The other night we were discussing possible Easter plans and whether or not we will go away this year. As we were talking, I could not escape the niggling memory in the back of my brain, one that I had locked firmly away into that vault labelled “better forgotten”, but was now desperately clawing its way back into my consciousness. I could vaguely hear the words “remember that Easter trip” being urgently repeated over and over again.
Remember that Easter trip? How could I possibly forget…
After spending a few days away on the coast over Easter with blissful weather we packed up and started to head home on the Monday night. Unfortunately, at least a thousand other people had the same idea and seemingly decided to leave the peninsula at the same time in the evening as us.
After 10 minutes in the car we had to pull over as our 6 year old wanted to take his jumper off. Five minutes after that he was asking for water. Five minutes after that he complained his tummy hurt. I said: “You don’t feel like throwing up do you?”
“Well, here is a little towel just in case”
Two seconds later: “Bllleeeuuurrrgghhh”. The big vom. Then again. We had no choice but to pull over in busy traffic on the main highway. I got out and ran around to his side of the car as he vomited again.
Problem: One small hand towel is no match for 3 massive vomits. Especially as instead of vomiting into it as you or I may do, he had tried to stop the inevitable from happening by holding the towel against his mouth (remember being a kid and trying to stop the vomit from coming out??). This meant that it kind of EXPLODED all over his face, up his nose, over his glasses, all over his pjs, and generally over the entire back seat of the car.
There I was, on the side of the highway with the back passenger door open, sizing up this vomit explosion, with about 1 million cars and road trains whizzing past me at 100km all in a hurry to get, well, past me. Squinting my eyes against the dust and exhaust fumes I opened the boot and wouldn’t you know it, all the kids clothes and even the dirty clothes bag had been packed on the bottom. My helpful husband suggested it was only 5 mins to the next town where we could stop and deal with our situation appropriately. My poor son. I tried to reassure him it wouldn’t be long as I shut the door on this vomit covered munchkin, who was now also shaking from the cold and the fact he had just purged all the heat from his body.
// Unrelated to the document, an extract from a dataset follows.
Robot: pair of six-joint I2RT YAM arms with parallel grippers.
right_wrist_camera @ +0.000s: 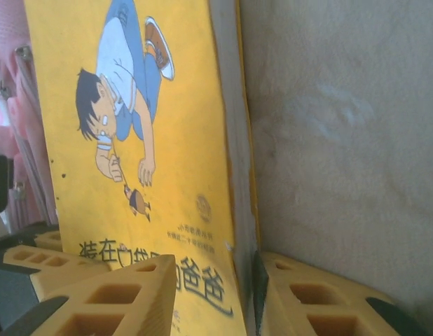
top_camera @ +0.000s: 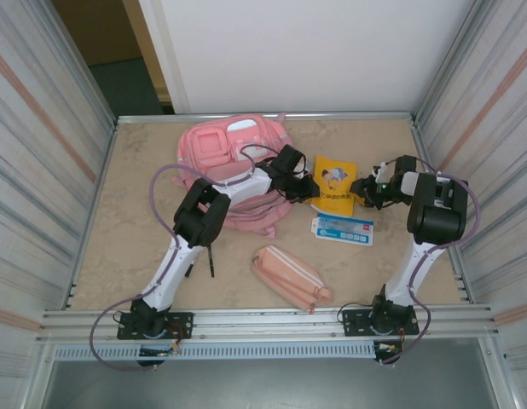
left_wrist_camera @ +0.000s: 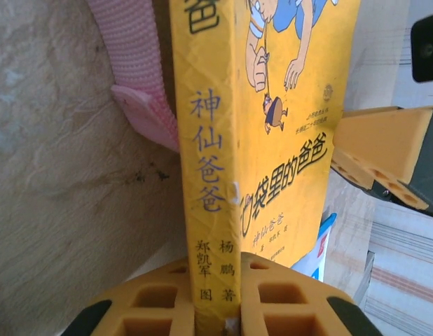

Remember all of those cars and trucks that were whizzing past at 100km hour just a minute before? Each and every one of these vehicles created a bottleneck as we approached the town, turning our 5 minute trip into 20. Twenty very silent minutes in our smelly, smelly car.
That was plenty of time for me to repeatedly hit myself over the head with the metaphorical guilt stick, replaying our conversation at the dinner table when I had insisted he eat his lasagna as he had been “eating too much chocolate and you will have some real food, blah, blah, blah”, even though he kept protesting that he didn’t like it and it was making him feel sick.
Finally, we arrived at the service station and pulled over. Had to smile as I lifted up the centre console to get the tissues and guess what else was there: a sick bag. Anyway, I lifted him out of the car, stripped him off and wiped him down with an entire pack of wet ones, and redressed him in some trackies and jumper I managed to find. I then wiped down his car seat and the back seat and put him back in the car sitting on a clean towel, with vomit bag firmly in hand.
Now everything was sorted I opened the other door to give our 3 year old a kiss and what did I see? The poor boy’s face covered in his brother’s vomit. It had been for over 20 minutes. He did not say a word, nor even try to wipe it off. Just sat there through the whole ordeal with that horrible stinky vomit on his face!!!
So that will go down in the annals as OUR family Easter story.